Once inside the operation theatre, I checked all my resuscitation equipment, Laryngoscope, in particular, a routine I follow since my residency days much like looking skyward to pray for his mercy before the uterus is incised.
Rest of the OT checklist was ticked as well and the incision was taken. I was waiting to receive the baby. I prayed.
“Its meconium, ” I heard Rashmi’s voice when the bag was cut.
“What? You said there was no meconium?”
“It was, not anymore,” she said.
I looked at the baby the moment it was handed over to me. It was a big size baby, must be three and a half kg or maybe more but that wasn’t my worry at that moment. What disturbed me was his colour, blue, cyanosed and a mix of dirty yellow due to meconium. What was even more worrisome was that he lay still without any respiratory effort. I checked the cord pulsation, barely sixty to seventy, I had to intubate him and I did it.
What? you want to listen about the entire resuscitation protocol, how I revived the baby and all that? Forget it, you will get bored. It will suffice for you to know that the revival took almost three hours and that the story didn’t end there.
What?… Why three hours? Dammit, it takes time, the resuscitation, shifting the baby to NICU, putting him on respiratory support. Everything takes time so what if I had to skip my lunch, so what if I felt like slapping Niranjan for his ignorance, so what if I wanted to kick myself for not being able to convince him to allow the procedure earlier. It would have saved the baby and myself both from a lot of troubles. It was a real narrow escape for us both. You know how bad it is these days, within minutes I would have been facing the mobocracy.
Anyhow, within a weeks time the baby was much better. I was sitting in my chamber when Niranjan entered,
” I want the baby to be discharged,” he said plainly.
“I understand the baby is much better and he is on minimum support but I feel a discharge at this time maybe a little premature. You really shouldn’t be asking me to discharge him.”
“He will be fine, nothing will happen to him,” he said without a shred of doubt on his face but his voice did have a hint of irritation as if he wasn’t happy with my efforts.
“How can you be so sure that nothing will happen to the baby?” I asked.

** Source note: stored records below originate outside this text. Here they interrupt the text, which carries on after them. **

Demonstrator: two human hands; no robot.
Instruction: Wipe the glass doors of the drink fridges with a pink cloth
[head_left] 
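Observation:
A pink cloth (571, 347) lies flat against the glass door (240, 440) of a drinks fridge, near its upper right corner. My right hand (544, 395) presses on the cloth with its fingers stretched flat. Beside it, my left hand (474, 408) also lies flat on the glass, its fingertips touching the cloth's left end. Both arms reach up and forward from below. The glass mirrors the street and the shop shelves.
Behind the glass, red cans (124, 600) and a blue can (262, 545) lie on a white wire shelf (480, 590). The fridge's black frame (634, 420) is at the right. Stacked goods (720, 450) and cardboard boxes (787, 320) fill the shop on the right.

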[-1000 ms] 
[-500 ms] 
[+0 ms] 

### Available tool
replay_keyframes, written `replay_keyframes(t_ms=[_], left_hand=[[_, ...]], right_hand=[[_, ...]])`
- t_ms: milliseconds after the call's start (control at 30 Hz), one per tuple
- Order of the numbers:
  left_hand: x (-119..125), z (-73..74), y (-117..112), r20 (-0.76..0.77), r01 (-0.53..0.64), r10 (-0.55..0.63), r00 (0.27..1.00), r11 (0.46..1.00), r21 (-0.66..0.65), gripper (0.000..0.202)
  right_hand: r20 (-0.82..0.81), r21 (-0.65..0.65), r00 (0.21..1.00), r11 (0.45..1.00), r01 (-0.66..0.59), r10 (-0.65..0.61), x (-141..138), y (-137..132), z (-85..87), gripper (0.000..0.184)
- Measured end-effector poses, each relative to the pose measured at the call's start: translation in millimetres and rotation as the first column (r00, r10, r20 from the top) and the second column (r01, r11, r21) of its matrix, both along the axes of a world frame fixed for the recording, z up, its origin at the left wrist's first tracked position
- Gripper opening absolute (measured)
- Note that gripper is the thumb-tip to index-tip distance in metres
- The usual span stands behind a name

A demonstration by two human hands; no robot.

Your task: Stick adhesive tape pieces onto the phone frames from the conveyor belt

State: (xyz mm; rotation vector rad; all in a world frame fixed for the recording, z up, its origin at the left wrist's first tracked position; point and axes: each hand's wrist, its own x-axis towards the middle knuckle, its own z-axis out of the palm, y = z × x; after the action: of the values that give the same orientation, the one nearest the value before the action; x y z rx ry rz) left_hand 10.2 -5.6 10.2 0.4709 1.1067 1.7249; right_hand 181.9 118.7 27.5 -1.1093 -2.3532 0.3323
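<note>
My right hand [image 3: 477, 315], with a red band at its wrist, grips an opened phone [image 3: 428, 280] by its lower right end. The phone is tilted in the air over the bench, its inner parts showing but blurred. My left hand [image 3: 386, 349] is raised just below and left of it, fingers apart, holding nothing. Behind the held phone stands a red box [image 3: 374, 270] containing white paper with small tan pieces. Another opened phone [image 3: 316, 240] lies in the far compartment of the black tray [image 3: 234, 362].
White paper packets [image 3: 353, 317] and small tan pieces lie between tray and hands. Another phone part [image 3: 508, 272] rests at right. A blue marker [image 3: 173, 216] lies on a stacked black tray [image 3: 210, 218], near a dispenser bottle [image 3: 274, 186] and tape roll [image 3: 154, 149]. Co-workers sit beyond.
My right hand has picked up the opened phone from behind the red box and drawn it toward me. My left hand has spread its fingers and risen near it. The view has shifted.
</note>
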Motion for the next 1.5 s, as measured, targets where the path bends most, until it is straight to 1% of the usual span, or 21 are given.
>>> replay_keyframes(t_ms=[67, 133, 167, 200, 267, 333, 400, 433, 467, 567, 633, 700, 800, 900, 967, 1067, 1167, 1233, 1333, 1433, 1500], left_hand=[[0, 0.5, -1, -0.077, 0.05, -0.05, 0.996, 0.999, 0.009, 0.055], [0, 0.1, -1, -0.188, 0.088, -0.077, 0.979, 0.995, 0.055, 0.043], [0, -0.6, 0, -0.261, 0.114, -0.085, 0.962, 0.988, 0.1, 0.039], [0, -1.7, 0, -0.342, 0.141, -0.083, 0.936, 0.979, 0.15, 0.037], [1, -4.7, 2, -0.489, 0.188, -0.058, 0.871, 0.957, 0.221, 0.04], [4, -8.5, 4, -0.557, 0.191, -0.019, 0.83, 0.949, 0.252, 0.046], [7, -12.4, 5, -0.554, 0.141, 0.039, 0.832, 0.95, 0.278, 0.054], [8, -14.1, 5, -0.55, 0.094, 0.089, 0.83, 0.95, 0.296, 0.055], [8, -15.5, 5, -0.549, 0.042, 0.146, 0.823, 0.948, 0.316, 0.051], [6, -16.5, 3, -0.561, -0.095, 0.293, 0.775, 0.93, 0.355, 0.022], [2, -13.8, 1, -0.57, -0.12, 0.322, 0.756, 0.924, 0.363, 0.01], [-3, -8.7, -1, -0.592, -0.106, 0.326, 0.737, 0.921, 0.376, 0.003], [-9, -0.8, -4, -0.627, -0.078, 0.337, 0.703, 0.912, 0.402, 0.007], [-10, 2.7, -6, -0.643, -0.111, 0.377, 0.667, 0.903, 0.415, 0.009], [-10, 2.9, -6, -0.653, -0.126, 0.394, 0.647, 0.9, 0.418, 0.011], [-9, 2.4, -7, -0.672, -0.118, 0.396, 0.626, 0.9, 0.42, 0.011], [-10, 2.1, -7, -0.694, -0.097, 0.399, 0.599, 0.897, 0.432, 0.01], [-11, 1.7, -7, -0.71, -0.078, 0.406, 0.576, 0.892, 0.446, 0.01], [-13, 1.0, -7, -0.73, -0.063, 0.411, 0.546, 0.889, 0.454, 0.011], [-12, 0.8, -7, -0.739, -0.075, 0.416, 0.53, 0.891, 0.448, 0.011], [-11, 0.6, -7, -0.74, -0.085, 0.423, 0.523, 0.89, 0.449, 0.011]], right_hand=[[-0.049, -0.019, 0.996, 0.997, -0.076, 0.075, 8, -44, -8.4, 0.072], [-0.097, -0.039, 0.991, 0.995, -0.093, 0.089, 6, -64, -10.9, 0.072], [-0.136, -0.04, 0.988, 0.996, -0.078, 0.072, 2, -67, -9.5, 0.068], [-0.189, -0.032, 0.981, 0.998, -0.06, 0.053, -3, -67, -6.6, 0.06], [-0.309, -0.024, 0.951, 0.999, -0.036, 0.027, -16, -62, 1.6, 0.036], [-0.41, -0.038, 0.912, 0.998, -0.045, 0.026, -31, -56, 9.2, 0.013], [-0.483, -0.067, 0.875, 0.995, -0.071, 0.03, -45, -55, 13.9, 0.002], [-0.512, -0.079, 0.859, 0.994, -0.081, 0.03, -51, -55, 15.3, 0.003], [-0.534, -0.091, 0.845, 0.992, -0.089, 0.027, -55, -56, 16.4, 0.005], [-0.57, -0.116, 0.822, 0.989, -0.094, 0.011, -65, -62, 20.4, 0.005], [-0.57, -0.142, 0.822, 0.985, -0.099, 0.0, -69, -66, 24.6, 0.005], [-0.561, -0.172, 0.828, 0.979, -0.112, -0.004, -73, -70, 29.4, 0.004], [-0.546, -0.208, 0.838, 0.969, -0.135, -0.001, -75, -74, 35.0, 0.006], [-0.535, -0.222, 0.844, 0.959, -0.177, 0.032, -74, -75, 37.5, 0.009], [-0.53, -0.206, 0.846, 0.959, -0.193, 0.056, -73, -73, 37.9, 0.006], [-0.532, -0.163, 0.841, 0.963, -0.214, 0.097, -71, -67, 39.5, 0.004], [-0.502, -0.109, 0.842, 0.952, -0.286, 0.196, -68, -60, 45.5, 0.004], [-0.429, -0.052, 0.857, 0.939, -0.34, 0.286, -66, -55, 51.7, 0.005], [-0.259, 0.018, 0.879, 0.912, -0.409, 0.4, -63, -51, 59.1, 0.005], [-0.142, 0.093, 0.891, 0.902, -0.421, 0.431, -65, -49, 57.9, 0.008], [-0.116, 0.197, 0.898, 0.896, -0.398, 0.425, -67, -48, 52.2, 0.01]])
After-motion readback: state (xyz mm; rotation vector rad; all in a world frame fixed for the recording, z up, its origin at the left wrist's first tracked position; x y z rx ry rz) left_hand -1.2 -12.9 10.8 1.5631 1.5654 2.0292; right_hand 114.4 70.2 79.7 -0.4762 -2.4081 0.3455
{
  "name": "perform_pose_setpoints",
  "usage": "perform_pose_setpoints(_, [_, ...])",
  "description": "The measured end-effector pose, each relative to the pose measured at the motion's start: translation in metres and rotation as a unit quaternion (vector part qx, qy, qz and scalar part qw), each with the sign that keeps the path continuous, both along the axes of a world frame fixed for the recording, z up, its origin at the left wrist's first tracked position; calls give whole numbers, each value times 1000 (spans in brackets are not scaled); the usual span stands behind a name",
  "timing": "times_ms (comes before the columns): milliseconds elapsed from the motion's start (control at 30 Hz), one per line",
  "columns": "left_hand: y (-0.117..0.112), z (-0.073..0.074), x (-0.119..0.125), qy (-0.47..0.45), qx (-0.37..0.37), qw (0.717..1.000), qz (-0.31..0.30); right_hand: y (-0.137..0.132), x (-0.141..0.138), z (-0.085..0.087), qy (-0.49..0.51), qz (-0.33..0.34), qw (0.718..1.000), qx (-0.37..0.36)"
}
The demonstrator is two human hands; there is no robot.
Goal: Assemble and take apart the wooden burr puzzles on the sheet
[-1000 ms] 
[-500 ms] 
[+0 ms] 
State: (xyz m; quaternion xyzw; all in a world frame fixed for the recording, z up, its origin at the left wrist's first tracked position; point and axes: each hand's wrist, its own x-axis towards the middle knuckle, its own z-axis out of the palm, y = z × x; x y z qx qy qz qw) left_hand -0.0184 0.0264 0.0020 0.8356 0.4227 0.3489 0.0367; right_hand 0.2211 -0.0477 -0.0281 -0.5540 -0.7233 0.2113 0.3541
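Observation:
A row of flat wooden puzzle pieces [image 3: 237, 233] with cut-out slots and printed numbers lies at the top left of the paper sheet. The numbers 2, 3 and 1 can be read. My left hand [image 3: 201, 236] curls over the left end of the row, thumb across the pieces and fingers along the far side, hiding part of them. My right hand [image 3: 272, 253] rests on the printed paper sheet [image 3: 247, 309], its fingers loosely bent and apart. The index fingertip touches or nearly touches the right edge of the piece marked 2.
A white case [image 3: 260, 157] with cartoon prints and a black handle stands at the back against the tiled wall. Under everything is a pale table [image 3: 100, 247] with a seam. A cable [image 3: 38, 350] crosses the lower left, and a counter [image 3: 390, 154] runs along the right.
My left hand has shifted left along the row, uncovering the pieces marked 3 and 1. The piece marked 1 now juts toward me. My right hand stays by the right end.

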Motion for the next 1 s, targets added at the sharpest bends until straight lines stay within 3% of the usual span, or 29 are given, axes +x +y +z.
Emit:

“You know why I deliberately delayed signing the consent form,” he looked at me straight into my eyes as if he was about to make a revelation
“Not until you decide to tell me,” I wanted to know what the revelation was, what was I missing so, I kept the conversation going.
“Because It wasn’t a good ‘Muhurat’ before three o clock that day,” he said brusquely.
“Good ‘Muhurat’! all these troubles, the meconium the asphyxia, the respiratory problems…all these were a part of Good Muhurat?…” I couldn’t believe his superstitious bullshit, “…you nearly killed you son that day,” I was hysterical.
“As I said earlier my son would have survived anyhow and as for the troubles he faced, you are the one to be blamed. If only you had waited a bit longer, three-thirty was an even better ‘Muhurat’…there would have been no troubles, Panditji told me,” he said rudely, before leaving the chamber.
I was bumfuzzled and kept looking at the door, there was this intense cry that came out from deep within my heart, an intense bleeding cry…
“WHY AM I A DOCTOR AND NOT A PANDIT”
Superstition has a way of creeping into one’s subconscious mind, I knew that but what mystical elixir do these Pandits and Maulvis have in their possession to sabotage lure ignorant minds to outpower every logic, I didn’t know. I don’t know even today.
I am sharing this today amidst Corona pandemic with a melancholic feeling deep within me that however big a sacrifice our fraternity may do to save the mankind their efforts will be disowned by the public and the credit will be snatched away sooner than their wishful liking. An act of God, people will say.